Transcribe the data below in full, exactly.
+++ SUPPLIED ENTRIES +++
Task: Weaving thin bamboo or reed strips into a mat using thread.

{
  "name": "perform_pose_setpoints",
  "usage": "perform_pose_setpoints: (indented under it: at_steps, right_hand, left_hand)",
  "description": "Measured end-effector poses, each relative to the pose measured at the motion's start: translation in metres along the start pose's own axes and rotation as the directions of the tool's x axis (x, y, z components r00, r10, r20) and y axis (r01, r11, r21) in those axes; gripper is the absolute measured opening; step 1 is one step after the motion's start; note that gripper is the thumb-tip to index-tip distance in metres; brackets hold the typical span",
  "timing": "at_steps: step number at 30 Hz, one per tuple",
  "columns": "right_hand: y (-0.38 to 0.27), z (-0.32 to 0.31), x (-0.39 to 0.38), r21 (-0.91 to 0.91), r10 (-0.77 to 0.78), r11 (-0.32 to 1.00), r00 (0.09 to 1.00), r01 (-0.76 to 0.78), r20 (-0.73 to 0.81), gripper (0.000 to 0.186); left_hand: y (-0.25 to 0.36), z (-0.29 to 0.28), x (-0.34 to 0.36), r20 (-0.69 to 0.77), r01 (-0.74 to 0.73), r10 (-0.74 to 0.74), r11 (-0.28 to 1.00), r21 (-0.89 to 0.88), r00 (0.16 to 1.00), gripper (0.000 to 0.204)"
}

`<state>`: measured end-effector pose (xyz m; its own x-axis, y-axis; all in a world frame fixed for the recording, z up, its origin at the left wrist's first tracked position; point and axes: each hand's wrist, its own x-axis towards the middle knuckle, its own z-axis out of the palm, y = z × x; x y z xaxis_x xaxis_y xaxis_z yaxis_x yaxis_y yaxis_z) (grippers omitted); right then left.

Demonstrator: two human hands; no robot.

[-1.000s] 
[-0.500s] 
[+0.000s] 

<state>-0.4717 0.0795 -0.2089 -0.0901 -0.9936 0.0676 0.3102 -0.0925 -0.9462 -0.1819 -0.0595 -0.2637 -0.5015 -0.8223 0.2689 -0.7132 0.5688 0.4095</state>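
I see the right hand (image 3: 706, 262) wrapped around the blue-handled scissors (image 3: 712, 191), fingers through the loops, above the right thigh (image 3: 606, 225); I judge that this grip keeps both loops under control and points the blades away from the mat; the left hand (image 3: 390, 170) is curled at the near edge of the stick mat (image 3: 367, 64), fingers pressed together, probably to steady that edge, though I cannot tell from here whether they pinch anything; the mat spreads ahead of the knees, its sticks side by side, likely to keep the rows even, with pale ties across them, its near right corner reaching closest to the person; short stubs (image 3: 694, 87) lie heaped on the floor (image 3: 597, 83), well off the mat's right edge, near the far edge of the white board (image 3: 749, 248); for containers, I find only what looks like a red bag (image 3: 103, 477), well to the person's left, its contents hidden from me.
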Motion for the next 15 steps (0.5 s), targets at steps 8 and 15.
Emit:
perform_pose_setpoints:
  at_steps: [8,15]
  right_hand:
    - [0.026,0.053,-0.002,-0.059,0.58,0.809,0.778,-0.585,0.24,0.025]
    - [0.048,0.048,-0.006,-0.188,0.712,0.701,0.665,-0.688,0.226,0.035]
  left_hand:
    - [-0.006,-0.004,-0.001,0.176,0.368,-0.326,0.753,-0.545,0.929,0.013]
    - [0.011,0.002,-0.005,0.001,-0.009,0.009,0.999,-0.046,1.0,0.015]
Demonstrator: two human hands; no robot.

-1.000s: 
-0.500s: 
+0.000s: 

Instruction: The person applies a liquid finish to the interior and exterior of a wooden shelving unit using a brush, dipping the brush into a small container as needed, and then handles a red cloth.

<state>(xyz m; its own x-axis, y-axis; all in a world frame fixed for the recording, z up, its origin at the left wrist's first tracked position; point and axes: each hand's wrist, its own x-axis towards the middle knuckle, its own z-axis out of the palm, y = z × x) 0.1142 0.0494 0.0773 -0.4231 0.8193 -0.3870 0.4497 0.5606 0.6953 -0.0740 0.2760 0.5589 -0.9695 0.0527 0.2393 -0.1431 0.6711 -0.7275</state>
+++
§ **THE COMPLETED TASK**:
Task: Weaving thin bamboo or reed strips into a mat using thread.

{
  "name": "perform_pose_setpoints",
  "usage": "perform_pose_setpoints: (indented under it: at_steps, right_hand, left_hand)",
  "description": "Measured end-effector poses, each relative to the pose measured at the motion's start: translation in metres along the start pose's own axes and rotation as the directions of the tool's x axis (x, y, z components r00, r10, r20) and y axis (r01, r11, r21) in those axes; gripper is the absolute measured opening; step 1 is one step after the motion's start; note that gripper is the thumb-tip to index-tip distance in metres; brackets hold the typical span",
  "timing": "at_steps: step number at 30 Hz, one per tuple",
  "columns": "right_hand: y (-0.38 to 0.27), z (-0.32 to 0.31), x (-0.39 to 0.38), r21 (-0.91 to 0.91), r10 (-0.77 to 0.78), r11 (-0.32 to 1.00), r00 (0.09 to 1.00), r01 (-0.76 to 0.78), r20 (-0.73 to 0.81), gripper (0.000 to 0.186); left_hand: y (-0.25 to 0.36), z (-0.29 to 0.28), x (-0.34 to 0.36), r20 (-0.69 to 0.77), r01 (-0.74 to 0.73), r10 (-0.74 to 0.74), r11 (-0.28 to 1.00), r21 (-0.89 to 0.88), r00 (0.16 to 1.00), gripper (0.000 to 0.204)"
}

`<state>`: measured end-effector pose (xyz m; its own x-axis, y-axis; all in a world frame fixed for the recording, z up, its origin at the left wrist's first tracked position; point and axes: each hand's wrist, its own x-axis towards the middle knuckle, its own z-axis out of the palm, y = z × x; x y z xaxis_x xaxis_y xaxis_z yaxis_x yaxis_y yaxis_z) (grippers omitted); right then left.

Demonstrator: two human hands; no robot.

[-1.000s] 
[-0.500s] 
[+0.000s] 

<state>-0.4717 0.0795 -0.2089 -0.0901 -0.9936 0.0676 0.3102 -0.0925 -0.9462 -0.1819 -0.0595 -0.2637 -0.5015 -0.8223 0.2689 -0.7132 0.5688 0.4095</state>
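I see the right hand (image 3: 706, 262) wrapped around the blue-handled scissors (image 3: 712, 191), fingers through the loops, above the right thigh (image 3: 606, 225); I judge that this grip keeps both loops under control and points the blades away from the mat; the left hand (image 3: 390, 170) is curled at the near edge of the stick mat (image 3: 367, 64), fingers pressed together, probably to steady that edge, though I cannot tell from here whether they pinch anything; the mat spreads ahead of the knees, its sticks side by side, likely to keep the rows even, with pale ties across them, its near right corner reaching closest to the person; short stubs (image 3: 694, 87) lie heaped on the floor (image 3: 597, 83), well off the mat's right edge, near the far edge of the white board (image 3: 749, 248); for containers, I find only what looks like a red bag (image 3: 103, 477), well to the person's left, its contents hidden from me.
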Motion for the next 15 steps (0.5 s), targets at steps 8 and 15.
Emit:
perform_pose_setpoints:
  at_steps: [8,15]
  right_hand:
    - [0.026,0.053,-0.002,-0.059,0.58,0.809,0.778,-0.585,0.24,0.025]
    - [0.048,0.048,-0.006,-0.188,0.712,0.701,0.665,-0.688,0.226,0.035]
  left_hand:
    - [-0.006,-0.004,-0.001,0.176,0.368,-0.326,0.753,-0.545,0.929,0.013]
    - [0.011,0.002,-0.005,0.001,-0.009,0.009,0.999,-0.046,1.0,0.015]
Demonstrator: two human hands; no robot.

-1.000s: 
-0.500s: 
+0.000s: 

Instruction: The person applies a liquid finish to the interior and exterior of a wooden shelving unit using a brush, dipping the brush into a small container as needed, and then handles a red cloth.

<state>(xyz m; its own x-axis, y-axis; all in a world frame fixed for the recording, z up, its origin at the left wrist's first tracked position; point and axes: each hand's wrist, its own x-axis towards the middle knuckle, its own z-axis out of the palm, y = z × x) 0.1142 0.0494 0.0773 -0.4231 0.8193 -0.3870 0.4497 0.5606 0.6953 -0.0740 0.2760 0.5589 -0.9695 0.0527 0.2393 -0.1431 0.6711 -0.7275</state>

This answer is now complete.